Hay noches en las que, cuando cierro los ojos, ya no escucho el rugido de la tormenta. Acaso se esté alejando, pero en las tinieblas de mi alcoba nunca refulge el sol. Arrecian los recuerdos y entonces, la tormenta parece rayana, el tiempo retrocede y mi carne mollar se convierte otra vez en objeto de deseo del verdugo que hizo mi vida trizas y soterró mi alma bajo toneladas de degradación y sumisa minusvalía.

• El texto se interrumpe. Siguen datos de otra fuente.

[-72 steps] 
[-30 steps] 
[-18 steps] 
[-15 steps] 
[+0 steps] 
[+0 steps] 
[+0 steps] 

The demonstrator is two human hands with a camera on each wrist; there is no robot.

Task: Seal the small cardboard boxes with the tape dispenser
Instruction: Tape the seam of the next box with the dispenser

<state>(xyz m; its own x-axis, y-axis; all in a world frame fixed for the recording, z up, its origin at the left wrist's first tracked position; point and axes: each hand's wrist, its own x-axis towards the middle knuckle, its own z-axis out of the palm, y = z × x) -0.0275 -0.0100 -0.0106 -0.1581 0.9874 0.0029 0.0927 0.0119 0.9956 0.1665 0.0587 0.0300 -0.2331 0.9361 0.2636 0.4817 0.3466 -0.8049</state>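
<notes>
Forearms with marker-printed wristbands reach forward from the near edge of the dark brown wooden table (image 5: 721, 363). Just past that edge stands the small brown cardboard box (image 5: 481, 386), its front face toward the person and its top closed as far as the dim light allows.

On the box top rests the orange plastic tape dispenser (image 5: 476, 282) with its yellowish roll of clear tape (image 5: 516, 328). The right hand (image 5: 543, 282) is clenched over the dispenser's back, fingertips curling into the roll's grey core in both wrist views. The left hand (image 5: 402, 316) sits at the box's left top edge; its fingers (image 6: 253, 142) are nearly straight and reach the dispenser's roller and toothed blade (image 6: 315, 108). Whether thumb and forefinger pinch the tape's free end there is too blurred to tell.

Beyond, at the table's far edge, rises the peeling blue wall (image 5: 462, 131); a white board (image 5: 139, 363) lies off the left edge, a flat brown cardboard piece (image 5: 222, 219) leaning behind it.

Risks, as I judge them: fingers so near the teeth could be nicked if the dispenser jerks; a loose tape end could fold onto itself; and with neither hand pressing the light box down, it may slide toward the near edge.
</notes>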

La voz de mi carcelero la recuerdo como un látigo de espinas, y sus manos sobre mi piel desnuda, demonios de vejación y sadismo que coloreaban mi dermis con cárdenas magulladuras y huellas de su febril locura.
Voces amigas me dicen que el peligro ya no existe, que es imaginario, por mucho que su carácter pulsátil y atormentador se esconda todavía bajo las sábanas ultrajadas de mi cama.

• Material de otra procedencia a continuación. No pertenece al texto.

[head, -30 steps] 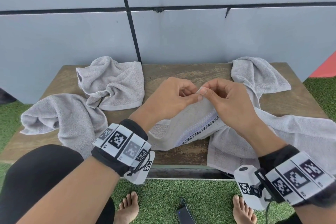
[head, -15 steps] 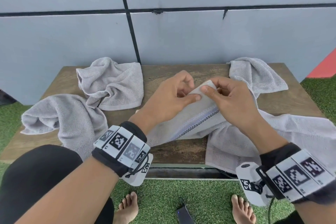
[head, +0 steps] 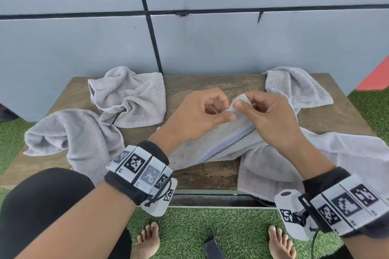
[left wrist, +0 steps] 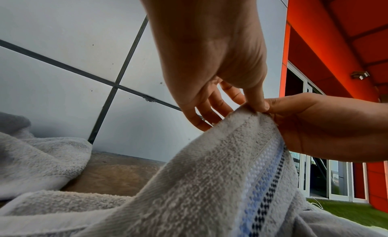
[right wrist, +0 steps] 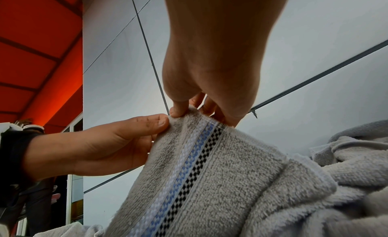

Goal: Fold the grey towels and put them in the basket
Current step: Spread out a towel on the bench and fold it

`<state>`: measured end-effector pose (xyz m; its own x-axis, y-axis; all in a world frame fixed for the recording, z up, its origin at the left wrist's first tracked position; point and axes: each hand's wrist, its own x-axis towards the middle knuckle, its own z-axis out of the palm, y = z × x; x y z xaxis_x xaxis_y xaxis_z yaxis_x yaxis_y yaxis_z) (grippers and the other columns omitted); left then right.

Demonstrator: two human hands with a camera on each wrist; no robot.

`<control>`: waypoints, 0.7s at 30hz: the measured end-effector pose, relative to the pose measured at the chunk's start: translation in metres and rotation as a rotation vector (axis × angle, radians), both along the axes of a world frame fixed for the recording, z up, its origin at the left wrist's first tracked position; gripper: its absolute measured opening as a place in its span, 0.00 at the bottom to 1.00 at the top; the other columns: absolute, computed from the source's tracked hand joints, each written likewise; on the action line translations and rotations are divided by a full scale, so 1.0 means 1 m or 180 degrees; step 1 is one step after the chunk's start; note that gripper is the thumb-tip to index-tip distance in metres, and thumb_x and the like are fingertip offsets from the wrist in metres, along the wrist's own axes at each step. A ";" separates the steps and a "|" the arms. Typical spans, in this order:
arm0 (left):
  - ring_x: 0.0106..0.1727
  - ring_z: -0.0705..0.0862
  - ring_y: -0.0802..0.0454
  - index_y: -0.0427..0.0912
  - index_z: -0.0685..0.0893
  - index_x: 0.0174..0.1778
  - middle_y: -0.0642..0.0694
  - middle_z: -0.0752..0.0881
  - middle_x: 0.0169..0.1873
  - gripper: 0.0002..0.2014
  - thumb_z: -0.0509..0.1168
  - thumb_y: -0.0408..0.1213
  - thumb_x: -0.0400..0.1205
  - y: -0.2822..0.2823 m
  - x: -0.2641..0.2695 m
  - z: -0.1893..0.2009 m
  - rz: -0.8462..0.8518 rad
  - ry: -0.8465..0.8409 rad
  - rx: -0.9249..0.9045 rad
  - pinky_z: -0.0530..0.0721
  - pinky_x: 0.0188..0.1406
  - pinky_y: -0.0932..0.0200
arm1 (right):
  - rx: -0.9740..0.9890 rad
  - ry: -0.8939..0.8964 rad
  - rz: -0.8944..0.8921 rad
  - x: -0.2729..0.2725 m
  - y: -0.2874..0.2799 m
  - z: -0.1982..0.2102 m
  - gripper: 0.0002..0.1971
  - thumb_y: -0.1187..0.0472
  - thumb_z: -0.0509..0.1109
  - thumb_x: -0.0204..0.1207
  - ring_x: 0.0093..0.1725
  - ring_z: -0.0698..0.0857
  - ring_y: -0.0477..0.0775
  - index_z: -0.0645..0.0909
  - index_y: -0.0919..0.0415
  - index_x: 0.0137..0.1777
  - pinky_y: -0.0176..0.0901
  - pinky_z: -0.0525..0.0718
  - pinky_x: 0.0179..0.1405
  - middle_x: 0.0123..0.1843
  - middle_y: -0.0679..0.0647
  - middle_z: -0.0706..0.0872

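Observation:
A grey towel (head: 221,145) with a blue, white and black checked band lies across the middle and right of the wooden table (head: 210,84). One corner of it is lifted. My left hand (head: 200,115) pinches that corner between thumb and fingers, and my right hand (head: 263,115) pinches it right beside, thumb tips almost touching. The left wrist view shows the grey towel (left wrist: 210,174) rising to my left hand (left wrist: 220,84). In the right wrist view my right hand (right wrist: 205,84) holds the top hem of the grey towel (right wrist: 199,182). No basket is in view.
A crumpled grey towel (head: 130,96) lies at the table's back left, and another grey towel (head: 73,134) hangs over the left front edge. A grey panelled wall (head: 189,38) rises behind the table. Green turf (head: 189,233), bare feet and a dark phone (head: 212,250) are below.
Both hands have lifted the pinched towel corner slightly up and away from me, toward the wall. The two towels on the left have not moved.

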<state>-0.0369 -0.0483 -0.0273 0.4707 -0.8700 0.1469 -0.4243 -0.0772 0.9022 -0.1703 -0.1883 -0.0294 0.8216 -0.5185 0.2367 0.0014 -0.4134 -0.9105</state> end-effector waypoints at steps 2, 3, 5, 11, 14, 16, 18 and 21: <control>0.34 0.84 0.43 0.40 0.84 0.41 0.42 0.88 0.38 0.11 0.80 0.38 0.76 0.001 -0.001 0.000 0.0001 -0.0017 -0.0068 0.83 0.41 0.57 | -0.0037 0.0021 -0.0029 0.000 0.000 0.000 0.05 0.56 0.75 0.81 0.32 0.74 0.52 0.91 0.52 0.45 0.40 0.74 0.31 0.37 0.65 0.86; 0.37 0.86 0.39 0.39 0.84 0.41 0.42 0.88 0.39 0.11 0.80 0.38 0.76 0.000 -0.001 -0.001 0.0006 -0.0032 -0.0091 0.84 0.42 0.56 | -0.0058 0.0032 -0.0048 0.001 -0.001 -0.001 0.05 0.56 0.75 0.81 0.32 0.74 0.52 0.91 0.52 0.45 0.40 0.73 0.31 0.37 0.66 0.86; 0.40 0.86 0.35 0.39 0.86 0.41 0.41 0.89 0.40 0.10 0.81 0.38 0.75 0.000 -0.002 -0.002 0.0001 -0.0022 -0.0083 0.84 0.43 0.55 | -0.0082 0.0049 -0.0060 0.001 -0.001 -0.001 0.05 0.56 0.75 0.81 0.32 0.75 0.55 0.91 0.52 0.45 0.41 0.74 0.32 0.37 0.65 0.87; 0.29 0.73 0.50 0.35 0.83 0.34 0.33 0.80 0.29 0.17 0.79 0.43 0.77 0.000 -0.002 -0.005 -0.0109 -0.0006 0.0216 0.71 0.33 0.55 | -0.0013 -0.0013 -0.0084 0.001 0.000 -0.001 0.04 0.56 0.75 0.81 0.34 0.77 0.54 0.91 0.53 0.46 0.45 0.76 0.35 0.38 0.65 0.88; 0.27 0.68 0.51 0.29 0.79 0.29 0.31 0.74 0.26 0.23 0.77 0.44 0.79 0.001 0.000 -0.005 -0.0086 -0.0078 0.0354 0.65 0.29 0.58 | -0.0015 -0.0007 -0.0139 0.001 -0.002 0.000 0.06 0.56 0.75 0.81 0.34 0.76 0.52 0.91 0.55 0.45 0.43 0.75 0.34 0.37 0.66 0.86; 0.28 0.70 0.50 0.29 0.85 0.33 0.28 0.80 0.30 0.20 0.76 0.45 0.79 0.002 0.003 -0.005 -0.0055 -0.0094 0.0427 0.67 0.30 0.58 | -0.0033 0.0010 -0.0216 0.000 -0.003 0.000 0.06 0.56 0.75 0.81 0.33 0.75 0.52 0.90 0.57 0.44 0.42 0.73 0.33 0.34 0.66 0.83; 0.29 0.76 0.52 0.38 0.91 0.34 0.33 0.86 0.32 0.13 0.77 0.44 0.79 0.004 0.009 -0.006 0.0004 -0.0143 0.0511 0.73 0.31 0.57 | -0.0067 0.0036 -0.0321 0.000 -0.005 0.000 0.07 0.56 0.75 0.81 0.32 0.74 0.52 0.90 0.58 0.43 0.42 0.72 0.32 0.36 0.69 0.83; 0.32 0.82 0.52 0.50 0.94 0.35 0.41 0.91 0.34 0.06 0.79 0.44 0.77 0.010 0.019 -0.009 0.0012 -0.0172 0.0616 0.78 0.36 0.54 | -0.0052 0.0051 -0.0517 -0.002 -0.012 -0.002 0.10 0.54 0.75 0.81 0.32 0.75 0.53 0.88 0.59 0.42 0.44 0.72 0.33 0.37 0.71 0.83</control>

Las manos de un nuevo amor acarician con ternura, y su voz arrulladora sosiega mi alma zaherida, pero aún hay noches en las que, cuando cierro los ojos, penetra la tormenta en mi jaula de ruinas y el llanto se alía con la cellisca para arrebatarme la felicidad pasajera que a veces, imagino producto de mi fantasía.
Le temo en su ausencia tanto como en su presencia, pues en la obediencia sobreviví gracias a su indulgencia. En su ausencia soy carcasa descarnada y vacía, me acostumbré a las acciones depredadores de su anulación y la felicidad a la que aspiro, es tan efímera y caprichosa que, cuando trato de retenerla a mi lado se difumina ahuyentada por el rugido de la tormenta.